Posted 29 January 2014 - 12:32 AM

So I'm actually a total ruby novice as well, but I can tell you that c is taking the value of each char in str, in turn. So in other languages you'd see something like

for c in str:
  # do stuff


but in ruby, you do it sort of inside out from that:

str.each_char do |c| {
  # do stuff
}


It's kind of cute, really. each_char returns an enumerator:

irb(main):058:0> "foo".each_char
=> #<Enumerable::Enumerator:0xb739da98>



and we pass that to the code block, where it works on each element of the enumeration.

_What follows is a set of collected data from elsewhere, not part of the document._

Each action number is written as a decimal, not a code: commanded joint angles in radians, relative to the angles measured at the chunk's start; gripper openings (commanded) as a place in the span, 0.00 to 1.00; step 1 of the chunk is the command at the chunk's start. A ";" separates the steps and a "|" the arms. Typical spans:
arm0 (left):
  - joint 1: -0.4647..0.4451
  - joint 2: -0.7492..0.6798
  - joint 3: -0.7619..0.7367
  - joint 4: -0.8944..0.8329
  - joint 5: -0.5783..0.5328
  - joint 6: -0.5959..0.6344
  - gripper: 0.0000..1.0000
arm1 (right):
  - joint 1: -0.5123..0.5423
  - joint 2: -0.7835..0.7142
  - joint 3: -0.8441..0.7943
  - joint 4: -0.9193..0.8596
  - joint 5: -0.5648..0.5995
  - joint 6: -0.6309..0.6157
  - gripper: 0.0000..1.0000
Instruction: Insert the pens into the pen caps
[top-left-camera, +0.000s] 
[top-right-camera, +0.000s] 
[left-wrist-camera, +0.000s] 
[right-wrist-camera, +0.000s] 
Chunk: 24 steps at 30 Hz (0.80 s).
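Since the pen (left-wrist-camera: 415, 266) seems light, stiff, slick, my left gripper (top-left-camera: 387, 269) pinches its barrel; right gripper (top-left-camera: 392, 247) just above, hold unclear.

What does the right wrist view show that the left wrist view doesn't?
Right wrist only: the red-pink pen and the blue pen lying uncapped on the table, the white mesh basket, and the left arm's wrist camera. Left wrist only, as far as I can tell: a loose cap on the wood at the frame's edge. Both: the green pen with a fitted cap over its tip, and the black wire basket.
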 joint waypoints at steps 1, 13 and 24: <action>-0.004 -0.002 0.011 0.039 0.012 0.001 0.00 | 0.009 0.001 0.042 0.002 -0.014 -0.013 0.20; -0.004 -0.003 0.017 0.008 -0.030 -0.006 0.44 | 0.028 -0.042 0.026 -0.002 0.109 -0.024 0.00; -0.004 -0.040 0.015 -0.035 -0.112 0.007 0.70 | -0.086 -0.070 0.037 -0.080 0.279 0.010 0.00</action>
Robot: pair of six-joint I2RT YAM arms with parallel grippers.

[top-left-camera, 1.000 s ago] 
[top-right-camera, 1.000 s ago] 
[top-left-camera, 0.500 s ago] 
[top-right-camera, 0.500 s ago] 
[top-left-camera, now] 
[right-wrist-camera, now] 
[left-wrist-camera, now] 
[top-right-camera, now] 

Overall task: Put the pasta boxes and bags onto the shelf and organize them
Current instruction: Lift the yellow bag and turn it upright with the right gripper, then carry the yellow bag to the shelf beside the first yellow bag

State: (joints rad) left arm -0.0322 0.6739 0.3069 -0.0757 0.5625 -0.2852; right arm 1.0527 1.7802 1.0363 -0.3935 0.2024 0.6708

The other thing that might be confusing here is

return false if left_symbols.key(c) && left_symbols.key(c) != stack.pop


This is lazy evaluation at work - you see this in many languages. A boolean operator evaluates its arguments from left to right, until it knows whether it can return true or false. && knows that it if the first argument is false, then the whole && is false (because false && true is false, and false && false is false) so it doesn't bother evaluating the right hand side, and the return is not executed. So that should clear up your other question.

As an aside, I'm not sure if there's a version issue or what it is but I'm getting an error on

left_symbols.key(c)


but when I change it to access the value with square brackets it seems to work fine so I'm going to assume that's what's meant.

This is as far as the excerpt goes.